EU supervisory body recommends union-wide reciprocation of Estonia's bank buffer rate
The European Systemic Risk Board (ESRB), a banking sector supervisory body established in December 2010 in response to the financial crisis of the preceding years, has recommended EU-wide reciprocation of Estonia's systemic risk buffer rate.
On Monday the ESRB published a recommendation for the EU-wide reciprocation of Estonia's one-percent systemic risk buffer rate to ensure that it applies not only to domestic banks but also to branches of foreign credit institutions and EU banks' direct cross-border exposures to Estonia, the oversight body stated in a press release.
In April, the Bank of Estonia requested that the ESRB recommend to other member states the reciprocation of the one-percent systemic risk buffer rate that Estonia requires its banks to maintain. After considering the cross-border implications, the ESRB decided in June to include the Estonian measure in the list of macroprudential policy measures other member states are recommended to reciprocate.

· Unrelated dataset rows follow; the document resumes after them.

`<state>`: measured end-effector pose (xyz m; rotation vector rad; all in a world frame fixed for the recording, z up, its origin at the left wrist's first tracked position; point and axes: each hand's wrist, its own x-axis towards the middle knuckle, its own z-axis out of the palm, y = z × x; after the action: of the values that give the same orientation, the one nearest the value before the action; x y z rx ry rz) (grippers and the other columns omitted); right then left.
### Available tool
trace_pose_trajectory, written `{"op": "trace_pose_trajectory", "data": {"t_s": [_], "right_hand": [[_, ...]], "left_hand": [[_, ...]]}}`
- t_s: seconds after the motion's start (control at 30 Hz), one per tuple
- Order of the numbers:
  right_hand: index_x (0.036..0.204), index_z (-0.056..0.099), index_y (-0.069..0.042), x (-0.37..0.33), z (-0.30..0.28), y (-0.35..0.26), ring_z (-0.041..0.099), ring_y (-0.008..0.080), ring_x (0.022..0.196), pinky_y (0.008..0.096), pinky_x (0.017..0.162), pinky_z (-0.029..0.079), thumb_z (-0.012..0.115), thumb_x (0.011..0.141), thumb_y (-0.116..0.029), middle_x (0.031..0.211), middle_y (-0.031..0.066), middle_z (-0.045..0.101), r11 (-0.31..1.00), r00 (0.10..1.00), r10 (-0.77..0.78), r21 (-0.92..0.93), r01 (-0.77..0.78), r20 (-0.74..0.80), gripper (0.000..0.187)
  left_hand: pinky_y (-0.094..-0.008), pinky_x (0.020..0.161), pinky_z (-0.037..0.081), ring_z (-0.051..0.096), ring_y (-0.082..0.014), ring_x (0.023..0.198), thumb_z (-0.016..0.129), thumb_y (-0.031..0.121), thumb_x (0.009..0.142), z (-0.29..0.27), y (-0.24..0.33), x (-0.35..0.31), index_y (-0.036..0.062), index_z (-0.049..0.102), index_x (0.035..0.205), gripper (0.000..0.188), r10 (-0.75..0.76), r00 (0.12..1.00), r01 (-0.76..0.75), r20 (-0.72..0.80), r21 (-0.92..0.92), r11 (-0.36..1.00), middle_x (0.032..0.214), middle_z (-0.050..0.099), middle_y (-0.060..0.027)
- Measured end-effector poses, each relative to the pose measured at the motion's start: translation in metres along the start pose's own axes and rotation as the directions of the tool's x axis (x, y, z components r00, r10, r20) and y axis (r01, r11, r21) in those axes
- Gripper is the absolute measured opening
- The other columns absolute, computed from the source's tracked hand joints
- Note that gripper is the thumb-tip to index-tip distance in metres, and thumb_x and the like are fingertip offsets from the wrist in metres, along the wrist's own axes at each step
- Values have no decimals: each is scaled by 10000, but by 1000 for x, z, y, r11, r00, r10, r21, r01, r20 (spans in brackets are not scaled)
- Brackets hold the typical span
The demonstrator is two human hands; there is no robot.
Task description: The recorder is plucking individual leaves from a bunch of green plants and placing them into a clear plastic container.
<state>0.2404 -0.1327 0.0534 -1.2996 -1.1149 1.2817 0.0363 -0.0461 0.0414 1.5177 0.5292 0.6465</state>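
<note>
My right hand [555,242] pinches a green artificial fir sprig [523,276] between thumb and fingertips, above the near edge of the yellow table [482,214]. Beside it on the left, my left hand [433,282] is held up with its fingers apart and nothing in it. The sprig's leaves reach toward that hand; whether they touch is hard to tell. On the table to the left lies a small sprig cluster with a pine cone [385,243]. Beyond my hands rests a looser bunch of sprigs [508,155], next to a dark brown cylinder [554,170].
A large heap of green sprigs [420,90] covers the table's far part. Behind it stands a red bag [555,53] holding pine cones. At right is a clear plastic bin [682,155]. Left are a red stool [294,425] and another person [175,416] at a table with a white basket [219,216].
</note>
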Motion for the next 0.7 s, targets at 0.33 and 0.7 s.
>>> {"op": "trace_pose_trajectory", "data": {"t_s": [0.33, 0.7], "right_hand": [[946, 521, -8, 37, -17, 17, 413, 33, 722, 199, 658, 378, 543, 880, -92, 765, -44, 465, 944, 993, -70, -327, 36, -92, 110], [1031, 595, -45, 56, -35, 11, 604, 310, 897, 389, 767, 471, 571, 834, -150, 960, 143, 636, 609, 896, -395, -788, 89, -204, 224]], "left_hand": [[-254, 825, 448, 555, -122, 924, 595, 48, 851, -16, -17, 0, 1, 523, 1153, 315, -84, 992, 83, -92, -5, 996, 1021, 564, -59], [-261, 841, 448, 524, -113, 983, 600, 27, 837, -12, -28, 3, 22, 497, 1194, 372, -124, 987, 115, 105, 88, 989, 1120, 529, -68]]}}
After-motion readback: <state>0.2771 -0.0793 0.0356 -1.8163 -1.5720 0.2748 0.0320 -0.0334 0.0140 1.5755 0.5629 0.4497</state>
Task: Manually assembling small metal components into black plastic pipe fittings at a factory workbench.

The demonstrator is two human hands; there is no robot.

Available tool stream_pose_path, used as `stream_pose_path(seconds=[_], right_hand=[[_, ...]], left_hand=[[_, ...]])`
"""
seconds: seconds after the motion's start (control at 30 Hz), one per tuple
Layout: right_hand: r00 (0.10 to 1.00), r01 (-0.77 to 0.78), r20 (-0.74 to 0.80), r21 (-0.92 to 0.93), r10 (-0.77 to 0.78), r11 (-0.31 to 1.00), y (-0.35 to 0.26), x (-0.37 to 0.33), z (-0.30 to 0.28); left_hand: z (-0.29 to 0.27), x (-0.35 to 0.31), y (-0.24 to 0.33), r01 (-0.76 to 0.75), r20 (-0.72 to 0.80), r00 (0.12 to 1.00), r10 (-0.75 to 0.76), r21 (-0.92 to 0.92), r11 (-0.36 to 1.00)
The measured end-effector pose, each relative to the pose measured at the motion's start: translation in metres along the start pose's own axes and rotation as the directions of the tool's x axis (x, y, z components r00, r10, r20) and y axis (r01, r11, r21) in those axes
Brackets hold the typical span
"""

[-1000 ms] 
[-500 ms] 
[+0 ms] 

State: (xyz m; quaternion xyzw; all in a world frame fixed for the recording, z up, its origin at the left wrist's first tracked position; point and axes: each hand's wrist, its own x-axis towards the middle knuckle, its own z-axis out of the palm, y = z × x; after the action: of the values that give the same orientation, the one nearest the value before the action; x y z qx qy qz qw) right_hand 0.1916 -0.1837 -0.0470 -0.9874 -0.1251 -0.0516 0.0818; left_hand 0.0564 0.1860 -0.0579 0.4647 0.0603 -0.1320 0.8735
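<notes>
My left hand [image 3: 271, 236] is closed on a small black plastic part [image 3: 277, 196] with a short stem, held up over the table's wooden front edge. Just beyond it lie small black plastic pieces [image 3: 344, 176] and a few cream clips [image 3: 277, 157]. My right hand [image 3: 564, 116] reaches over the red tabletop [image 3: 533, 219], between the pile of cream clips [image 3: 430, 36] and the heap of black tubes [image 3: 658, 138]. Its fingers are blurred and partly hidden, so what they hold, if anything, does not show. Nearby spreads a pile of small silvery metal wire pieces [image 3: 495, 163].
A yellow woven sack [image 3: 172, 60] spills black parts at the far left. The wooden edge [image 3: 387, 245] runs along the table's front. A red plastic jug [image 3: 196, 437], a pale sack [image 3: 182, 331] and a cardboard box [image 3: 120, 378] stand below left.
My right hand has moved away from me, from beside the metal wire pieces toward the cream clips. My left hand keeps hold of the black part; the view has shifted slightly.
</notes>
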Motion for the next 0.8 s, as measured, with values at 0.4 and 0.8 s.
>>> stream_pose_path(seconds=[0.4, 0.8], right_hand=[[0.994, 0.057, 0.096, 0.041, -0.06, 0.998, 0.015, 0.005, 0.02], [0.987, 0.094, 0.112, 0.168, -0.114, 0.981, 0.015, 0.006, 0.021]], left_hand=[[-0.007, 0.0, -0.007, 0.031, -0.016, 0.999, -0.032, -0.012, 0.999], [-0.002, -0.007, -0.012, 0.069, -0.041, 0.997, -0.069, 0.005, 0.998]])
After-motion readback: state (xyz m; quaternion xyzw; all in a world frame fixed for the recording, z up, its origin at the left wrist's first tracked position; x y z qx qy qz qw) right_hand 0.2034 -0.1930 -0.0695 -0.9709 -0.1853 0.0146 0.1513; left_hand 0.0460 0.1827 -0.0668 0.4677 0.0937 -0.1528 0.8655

The Estonian central bank introduced a systemic risk buffer requirement to all commercial banks in 2014. The aim of the measure was to make banks in Estonia maintain bigger reserves and thereby improve their resilience to sharp economic decline and reduce risks arising from the concentrated banking structure.
At the beginning of August, the systemic risk buffer rate in Estonia was lowered by one percentage point, from two percent to one percent. At the same time, the buffer rate applied to Swedbank and SEB Pank as systemically important banks was instead raised by one percentage point to three percent.